### PROBLEM DESCRIPTION
The job is to output each record exactly as it stands, pictures excluded.

### DATASET CONTENT
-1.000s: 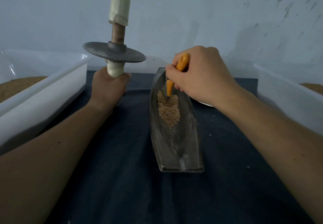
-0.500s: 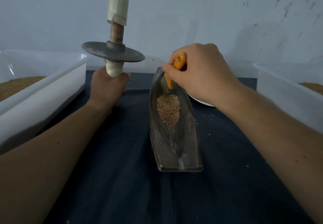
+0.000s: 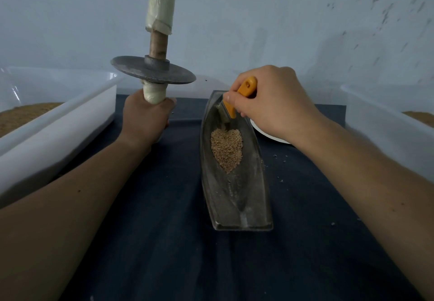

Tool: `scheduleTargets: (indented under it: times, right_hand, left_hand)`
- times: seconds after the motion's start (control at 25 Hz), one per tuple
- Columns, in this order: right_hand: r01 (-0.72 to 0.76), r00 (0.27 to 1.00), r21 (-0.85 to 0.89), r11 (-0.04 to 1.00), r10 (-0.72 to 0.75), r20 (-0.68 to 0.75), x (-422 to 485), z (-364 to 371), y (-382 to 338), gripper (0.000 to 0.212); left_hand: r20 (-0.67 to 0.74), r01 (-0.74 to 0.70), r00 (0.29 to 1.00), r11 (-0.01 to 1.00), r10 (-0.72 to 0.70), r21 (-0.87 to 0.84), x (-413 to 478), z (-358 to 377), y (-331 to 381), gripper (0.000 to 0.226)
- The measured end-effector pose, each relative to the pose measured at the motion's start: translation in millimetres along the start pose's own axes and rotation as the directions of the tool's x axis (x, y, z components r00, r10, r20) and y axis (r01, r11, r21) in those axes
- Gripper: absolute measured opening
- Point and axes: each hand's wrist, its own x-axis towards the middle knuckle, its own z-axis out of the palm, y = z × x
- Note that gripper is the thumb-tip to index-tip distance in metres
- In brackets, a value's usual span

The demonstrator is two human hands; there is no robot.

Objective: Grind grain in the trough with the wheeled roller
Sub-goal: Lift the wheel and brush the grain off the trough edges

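left hand (image 3: 146, 115) wrapped round lower taped handle of wheeled roller (image 3: 153, 72); roller held upright, disc level, left of trough and clear of it. orange-handled brush (image 3: 244, 89) pinched in right hand (image 3: 270, 103), bristles set at far end of trough (image 3: 234, 207), just beyond grain (image 3: 226, 150). grain heaped in far half of groove. trough laid lengthwise on dark cloth (image 3: 164, 242). left bin (image 3: 58, 124) and right bin (image 3: 380, 117) placed at sides, brown grain seen in each. white dish (image 3: 265, 133) partly hidden behind right hand
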Motion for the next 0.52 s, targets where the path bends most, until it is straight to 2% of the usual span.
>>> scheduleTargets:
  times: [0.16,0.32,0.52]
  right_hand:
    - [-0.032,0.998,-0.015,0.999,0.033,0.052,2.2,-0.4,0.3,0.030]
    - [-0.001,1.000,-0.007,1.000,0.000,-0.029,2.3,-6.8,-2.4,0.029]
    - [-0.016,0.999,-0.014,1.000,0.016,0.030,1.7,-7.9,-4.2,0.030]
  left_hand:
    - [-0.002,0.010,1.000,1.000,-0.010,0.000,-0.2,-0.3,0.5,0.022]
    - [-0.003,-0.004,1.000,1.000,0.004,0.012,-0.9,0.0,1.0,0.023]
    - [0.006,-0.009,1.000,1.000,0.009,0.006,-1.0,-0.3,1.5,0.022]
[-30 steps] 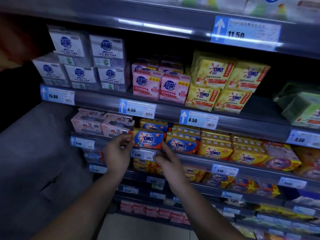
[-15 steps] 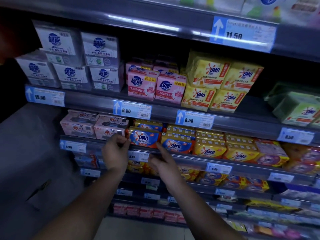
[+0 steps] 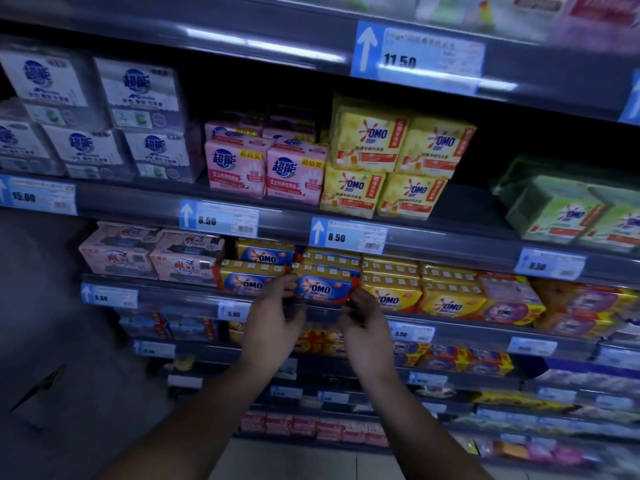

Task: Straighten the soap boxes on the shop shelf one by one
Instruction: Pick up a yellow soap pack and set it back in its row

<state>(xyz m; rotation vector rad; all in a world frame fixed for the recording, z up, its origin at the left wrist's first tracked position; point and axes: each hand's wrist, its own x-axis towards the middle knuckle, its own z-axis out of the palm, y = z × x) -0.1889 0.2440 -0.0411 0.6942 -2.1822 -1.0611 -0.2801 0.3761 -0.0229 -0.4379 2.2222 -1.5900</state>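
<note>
Hands meet in the middle of the frame, at the front edge of the third shelf down. Left hand curls its fingers round the left end of a blue and orange soap pack; right hand pinches the right end, so the pack is clamped between the two. It touches a matching pack on its left and a yellow pack on its right. An 8.50 price tag hangs just above.

Blue-and-orange soap box, yellow packs, pink packs, white-and-blue boxes, green packs
</note>
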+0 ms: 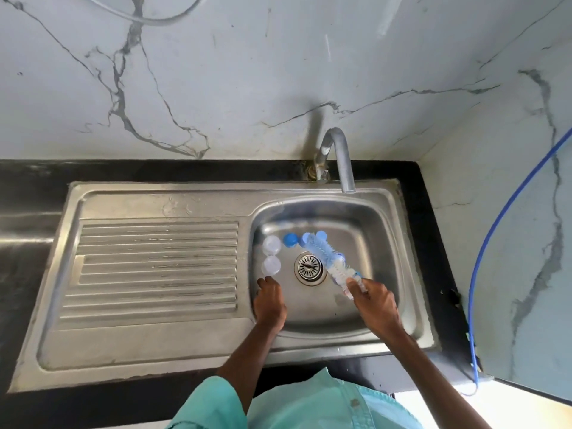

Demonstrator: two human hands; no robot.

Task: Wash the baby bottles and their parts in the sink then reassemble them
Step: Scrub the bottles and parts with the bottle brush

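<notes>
In the steel sink basin [365, 224] lie two clear round caps [271, 244] at the left and blue collar rings [291, 239] toward the back. A blue-and-white bottle brush [325, 252] lies slanted beside the drain [309, 266], over a clear bottle part [340, 274]. My right hand [371, 300] grips the brush's near end together with that clear part. Low at the basin's left wall, just below the lower cap [271, 265], my left hand [270, 300] reaches down with curled fingers; whether it holds anything is hidden.
A steel faucet [340, 159] arches over the basin's back edge, no water running. The ribbed drainboard [154, 267] lies to the left. Black countertop [28, 187] surrounds the sink, with marble walls behind and to the right. A blue hose [495, 243] hangs at the right.
</notes>
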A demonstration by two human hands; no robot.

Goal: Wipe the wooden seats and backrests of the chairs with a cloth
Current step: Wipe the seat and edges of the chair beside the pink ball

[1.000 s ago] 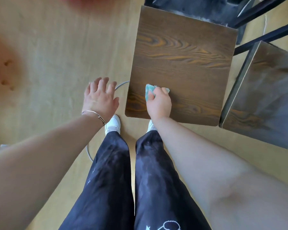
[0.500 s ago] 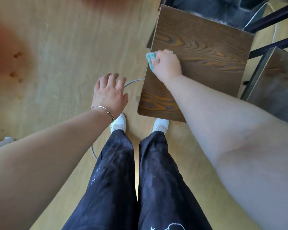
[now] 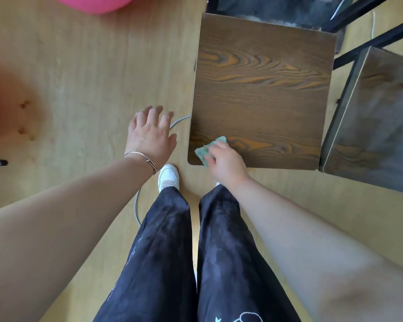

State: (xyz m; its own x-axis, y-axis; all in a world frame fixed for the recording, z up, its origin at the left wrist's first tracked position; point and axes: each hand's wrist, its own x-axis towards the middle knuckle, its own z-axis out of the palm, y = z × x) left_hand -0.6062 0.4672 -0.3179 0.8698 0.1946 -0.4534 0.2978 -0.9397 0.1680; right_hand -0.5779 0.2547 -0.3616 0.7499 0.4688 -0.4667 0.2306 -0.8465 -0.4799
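Note:
A dark brown wooden chair seat (image 3: 263, 89) with orange grain lies in front of me, seen from above. My right hand (image 3: 227, 165) grips a small teal cloth (image 3: 207, 148) and presses it on the seat's near left corner. My left hand (image 3: 150, 133), a thin bracelet on its wrist, hovers with fingers spread over the floor, left of the seat and apart from it. A second wooden seat (image 3: 377, 122) stands to the right. The backrests are not visible.
Black metal chair frame bars (image 3: 368, 45) run between the two seats at the upper right. A grey cable (image 3: 137, 205) curves on the light wooden floor by my white shoe (image 3: 169, 176). A pink round object (image 3: 96, 3) lies at the top left.
My right hand has pulled the cloth from the far left part of the seat back to its near left corner. My left hand stays spread beside the seat.

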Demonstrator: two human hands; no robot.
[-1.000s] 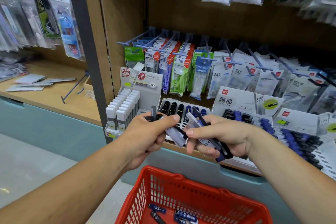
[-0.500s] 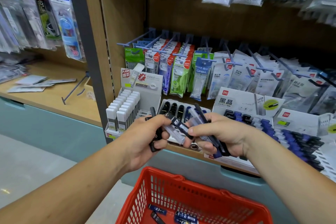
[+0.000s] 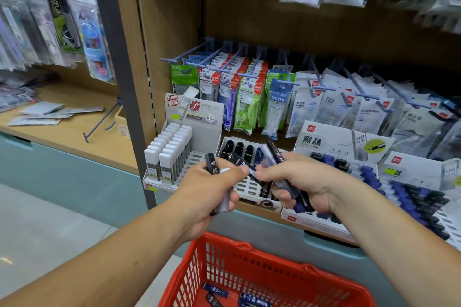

### ANSWER SECTION
-1.000s: 
-0.500s: 
+0.000s: 

Tool: `scheduleTargets: (indented under it: times, right_hand, left_hand)`
- times: seconds after the motion's start (control at 25 Hz), one per tuple
- Columns, in this order: right_hand: r01 (-0.72 to 0.76), r00 (0.27 to 1.00), r21 (-0.85 to 0.89), r11 (-0.04 to 1.00), r10 (-0.72 to 0.75), r20 (-0.68 to 0.75), x (-422 to 485), z (-364 to 371), y (-382 to 338), gripper (0.000 to 0.212); left_hand: r20 (-0.67 to 0.74), r01 (-0.74 to 0.70), r00 (0.29 to 1.00), r11 (-0.01 to 1.00), r10 (-0.72 to 0.70), r21 (-0.87 to 0.84), x (-413 to 478), z (-358 to 377), y (-331 to 381), gripper (0.000 to 0.226)
- The measured end-effector pose, each relative to the pose measured at the motion's start: translation in millimetres along the start pose's own axes and rotation as the directions of the tool's x axis (x, y, z components r00, r10, r20) and y axis (r01, r11, r21) in those axes
- Gripper: absolute measured opening
- Point and axes: each hand's wrist, its own x-axis towards the middle knuckle, its own z-axis out of the palm, y = z × x
- Note that gripper is the thumb-tip to index-tip distance in metres
- In brackets, a value's usual span

The demonstrator is two human hands; there is no robot.

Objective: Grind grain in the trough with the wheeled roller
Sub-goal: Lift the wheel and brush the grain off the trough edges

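left hand (image 3: 146, 115) wrapped round lower taped handle of wheeled roller (image 3: 153, 72); roller held upright, disc level, left of trough and clear of it. orange-handled brush (image 3: 244, 89) pinched in right hand (image 3: 270, 103), bristles set at far end of trough (image 3: 234, 207), just beyond grain (image 3: 226, 150). grain heaped in far half of groove. trough laid lengthwise on dark cloth (image 3: 164, 242). left bin (image 3: 58, 124) and right bin (image 3: 380, 117) placed at sides, brown grain seen in each. white dish (image 3: 265, 133) partly hidden behind right hand
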Motion for the next 0.52 s, targets where the path bends most, until it is straight to 2% of the usual span.
>>> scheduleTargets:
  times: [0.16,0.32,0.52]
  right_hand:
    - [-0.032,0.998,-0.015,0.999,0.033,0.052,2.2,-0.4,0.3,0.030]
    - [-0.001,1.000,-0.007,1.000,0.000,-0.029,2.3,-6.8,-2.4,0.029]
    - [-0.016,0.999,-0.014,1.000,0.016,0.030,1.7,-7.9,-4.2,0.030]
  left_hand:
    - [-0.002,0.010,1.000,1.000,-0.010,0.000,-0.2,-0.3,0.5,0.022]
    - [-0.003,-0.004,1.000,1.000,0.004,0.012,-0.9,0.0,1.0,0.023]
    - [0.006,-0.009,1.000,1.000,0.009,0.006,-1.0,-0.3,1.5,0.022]
[-30 steps] 
[-15 steps] 
[+0 steps] 

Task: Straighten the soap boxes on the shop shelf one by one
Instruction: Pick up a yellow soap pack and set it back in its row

<state>(xyz m; rotation vector rad; all in a world frame fixed for the recording, z up, its origin at the left wrist's first tracked position; point and axes: each hand's wrist, its own x-axis towards the middle knuckle, its own z-axis out of the palm, y = z × x) -0.1889 0.2440 -0.0411 0.6942 -2.1822 -1.0611 -0.2801 0.3761 -0.0229 -0.4379 2.2222 -1.5900</state>
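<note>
Hands meet in the middle of the frame, at the front edge of the third shelf down. Left hand curls its fingers round the left end of a blue and orange soap pack; right hand pinches the right end, so the pack is clamped between the two. It touches a matching pack on its left and a yellow pack on its right. An 8.50 price tag hangs just above.

Blue-and-orange soap box, yellow packs, pink packs, white-and-blue boxes, green packs
</note>
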+0 ms: 

Demonstrator: two human hands; no robot.

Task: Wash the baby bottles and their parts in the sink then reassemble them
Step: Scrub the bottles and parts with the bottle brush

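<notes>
In the steel sink basin [365, 224] lie two clear round caps [271, 244] at the left and blue collar rings [291, 239] toward the back. A blue-and-white bottle brush [325, 252] lies slanted beside the drain [309, 266], over a clear bottle part [340, 274]. My right hand [371, 300] grips the brush's near end together with that clear part. Low at the basin's left wall, just below the lower cap [271, 265], my left hand [270, 300] reaches down with curled fingers; whether it holds anything is hidden.
A steel faucet [340, 159] arches over the basin's back edge, no water running. The ribbed drainboard [154, 267] lies to the left. Black countertop [28, 187] surrounds the sink, with marble walls behind and to the right. A blue hose [495, 243] hangs at the right.
</notes>
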A demonstration by two human hands; no robot.

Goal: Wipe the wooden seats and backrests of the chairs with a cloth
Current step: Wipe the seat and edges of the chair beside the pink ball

[1.000 s ago] 
[0.500 s ago] 
[now] 

State: (xyz m; its own x-axis, y-axis; all in a world frame fixed for the recording, z up, its origin at the left wrist's first tracked position; point and axes: each hand's wrist, its own x-axis towards the middle knuckle, its own z-axis out of the palm, y = z × x) left_hand -0.6062 0.4672 -0.3179 0.8698 0.1946 -0.4534 0.2978 -0.9397 0.1680; right_hand -0.5779 0.2547 -0.3616 0.7499 0.4688 -0.4667 0.2306 -0.8465 -0.4799
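Note:
A dark brown wooden chair seat (image 3: 263, 89) with orange grain lies in front of me, seen from above. My right hand (image 3: 227, 165) grips a small teal cloth (image 3: 207, 148) and presses it on the seat's near left corner. My left hand (image 3: 150, 133), a thin bracelet on its wrist, hovers with fingers spread over the floor, left of the seat and apart from it. A second wooden seat (image 3: 377, 122) stands to the right. The backrests are not visible.
Black metal chair frame bars (image 3: 368, 45) run between the two seats at the upper right. A grey cable (image 3: 137, 205) curves on the light wooden floor by my white shoe (image 3: 169, 176). A pink round object (image 3: 96, 3) lies at the top left.
My right hand has pulled the cloth from the far left part of the seat back to its near left corner. My left hand stays spread beside the seat.
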
Demonstrator: two human hands; no robot.
[-1.000s] 
[-0.500s] 
[+0.000s] 

Nothing further remains in this exercise.